Updated: Jun 14, 2020

There are numerous events that take place year-round. Enjoy the natural beauty of the islands across all four seasons and get acquainted with local traditions.


Meizaiten Festival: This annual festival takes place in Arikawa on the second Saturday in January. Young men beat taiko drums and chant traditional whale songs while parading around the area to pray for economic prosperity, good fishing catches, and the well-being of families. It is believed that the festival originally began 400 years ago during the Keicho era.

Iwaya Kannon Ennichi Festival: This festival takes place at Kannondake Park every year on January 17th and 18th. There are vendors selling charms, fortunes, udon and snacks. During this festival, the caves at the park are illuminated and visitors can look around inside them.

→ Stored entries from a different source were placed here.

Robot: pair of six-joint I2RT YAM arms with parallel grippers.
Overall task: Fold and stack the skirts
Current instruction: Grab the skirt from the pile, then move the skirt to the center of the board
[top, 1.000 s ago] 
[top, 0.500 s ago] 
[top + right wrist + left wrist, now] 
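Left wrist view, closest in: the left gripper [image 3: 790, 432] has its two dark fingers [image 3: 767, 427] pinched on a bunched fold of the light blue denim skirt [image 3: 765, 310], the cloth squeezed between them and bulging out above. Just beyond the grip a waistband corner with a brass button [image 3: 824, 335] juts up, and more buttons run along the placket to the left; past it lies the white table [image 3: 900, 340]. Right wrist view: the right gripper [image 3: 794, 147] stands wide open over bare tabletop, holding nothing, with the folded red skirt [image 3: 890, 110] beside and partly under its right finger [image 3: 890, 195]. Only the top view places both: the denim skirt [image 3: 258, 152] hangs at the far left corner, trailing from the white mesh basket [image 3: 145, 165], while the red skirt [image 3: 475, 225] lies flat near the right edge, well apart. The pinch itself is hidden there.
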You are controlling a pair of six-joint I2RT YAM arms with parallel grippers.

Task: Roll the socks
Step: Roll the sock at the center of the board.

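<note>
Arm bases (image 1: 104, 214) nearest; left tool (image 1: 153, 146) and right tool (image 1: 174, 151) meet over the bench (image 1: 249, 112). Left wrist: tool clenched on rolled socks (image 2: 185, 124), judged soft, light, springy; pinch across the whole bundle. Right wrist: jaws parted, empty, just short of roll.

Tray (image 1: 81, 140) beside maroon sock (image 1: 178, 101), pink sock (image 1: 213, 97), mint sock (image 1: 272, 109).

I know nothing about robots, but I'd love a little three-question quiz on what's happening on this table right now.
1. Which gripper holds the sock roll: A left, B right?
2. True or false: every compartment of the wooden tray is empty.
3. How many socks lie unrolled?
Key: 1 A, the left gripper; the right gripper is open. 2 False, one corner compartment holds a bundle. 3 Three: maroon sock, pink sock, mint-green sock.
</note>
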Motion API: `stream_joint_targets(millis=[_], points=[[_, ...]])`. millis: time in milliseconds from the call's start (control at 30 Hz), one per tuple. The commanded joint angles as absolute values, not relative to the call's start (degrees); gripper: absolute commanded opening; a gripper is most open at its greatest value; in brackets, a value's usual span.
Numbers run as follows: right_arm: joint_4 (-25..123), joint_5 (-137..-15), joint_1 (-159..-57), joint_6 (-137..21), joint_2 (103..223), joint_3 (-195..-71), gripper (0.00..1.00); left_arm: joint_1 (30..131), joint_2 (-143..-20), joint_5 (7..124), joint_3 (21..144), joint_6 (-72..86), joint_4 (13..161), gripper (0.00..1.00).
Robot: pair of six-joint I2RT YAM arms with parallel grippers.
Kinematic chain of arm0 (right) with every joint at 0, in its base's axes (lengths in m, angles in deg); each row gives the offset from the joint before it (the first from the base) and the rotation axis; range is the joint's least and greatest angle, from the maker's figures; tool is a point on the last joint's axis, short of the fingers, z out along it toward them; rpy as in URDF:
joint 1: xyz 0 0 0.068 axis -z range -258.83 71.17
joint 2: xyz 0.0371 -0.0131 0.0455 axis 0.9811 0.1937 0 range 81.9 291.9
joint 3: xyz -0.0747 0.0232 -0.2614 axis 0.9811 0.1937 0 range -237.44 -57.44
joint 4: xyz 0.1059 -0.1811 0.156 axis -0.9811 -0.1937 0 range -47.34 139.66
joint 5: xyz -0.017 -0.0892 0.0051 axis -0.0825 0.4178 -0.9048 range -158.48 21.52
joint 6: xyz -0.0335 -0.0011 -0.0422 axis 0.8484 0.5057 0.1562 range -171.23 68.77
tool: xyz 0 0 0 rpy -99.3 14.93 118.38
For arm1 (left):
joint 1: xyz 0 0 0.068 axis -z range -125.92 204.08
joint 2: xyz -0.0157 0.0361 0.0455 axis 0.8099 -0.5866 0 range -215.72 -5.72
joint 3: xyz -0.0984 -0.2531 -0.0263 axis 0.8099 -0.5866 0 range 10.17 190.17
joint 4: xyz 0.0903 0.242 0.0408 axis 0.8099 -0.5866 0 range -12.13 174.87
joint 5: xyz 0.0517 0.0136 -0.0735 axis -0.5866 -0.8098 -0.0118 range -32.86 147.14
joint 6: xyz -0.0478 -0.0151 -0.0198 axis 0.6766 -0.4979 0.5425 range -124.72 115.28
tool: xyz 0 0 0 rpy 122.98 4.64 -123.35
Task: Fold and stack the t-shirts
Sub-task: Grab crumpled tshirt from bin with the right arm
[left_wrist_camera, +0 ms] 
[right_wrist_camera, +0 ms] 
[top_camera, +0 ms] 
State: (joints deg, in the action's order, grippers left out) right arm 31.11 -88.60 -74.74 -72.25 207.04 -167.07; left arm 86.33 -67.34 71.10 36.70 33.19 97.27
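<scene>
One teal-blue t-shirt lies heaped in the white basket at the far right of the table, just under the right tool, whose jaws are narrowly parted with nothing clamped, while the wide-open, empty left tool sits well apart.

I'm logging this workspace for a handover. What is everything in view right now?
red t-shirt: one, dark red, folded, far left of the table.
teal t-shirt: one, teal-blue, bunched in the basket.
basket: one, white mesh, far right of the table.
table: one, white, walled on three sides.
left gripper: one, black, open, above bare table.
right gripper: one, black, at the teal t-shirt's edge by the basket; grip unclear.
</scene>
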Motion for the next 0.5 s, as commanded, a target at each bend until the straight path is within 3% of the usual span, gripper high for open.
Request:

Tsubaki Satoyama Festival: This event features camellia-related activities and products for sale. It coincides with the Goto Islands Camellia Road-Nordic Walking event.

Goto Islands Camellia Road-Nordic Walking: Hike with the assistance of poles amid blooming camellias. Participants can choose from a short course (roughly 10 km) and a long course (roughly 18 km).

Goto Udonba Kuutesaruko: Goto udon is free to sample from over ten vendors across town during this day-long event.


Fireflies at Aiko River: Enjoy the enchanting glow of thousands of fireflies along the Aiko River. The firefly species genji-botaru and hime-botaru can be found in plentiful numbers after sundown.

Small bamboo tree with rectangular papers tied to it with a person tying another paper on
Tying tanzaku to a bamboo tree during the firefly event

Triathlon in Kamigoto: This Narao-centered competition begins with an ocean swim along the shore of Takaitabi Beach.


“Asobo” Play Day at Hamaguri Beach: This family-friendly event celebrates the opening of town beaches for the summer season. Enjoy watermelon splitting, games, and free use of kayaks and other aquatic equipment on the beautiful Hamagurihama Beach.

Jushichinichi (17) Festival: During this event on the last Sunday in July, festival floats are carried, skits and dances are performed, and offerings are presented around the Kaido Shrine in Arikawa.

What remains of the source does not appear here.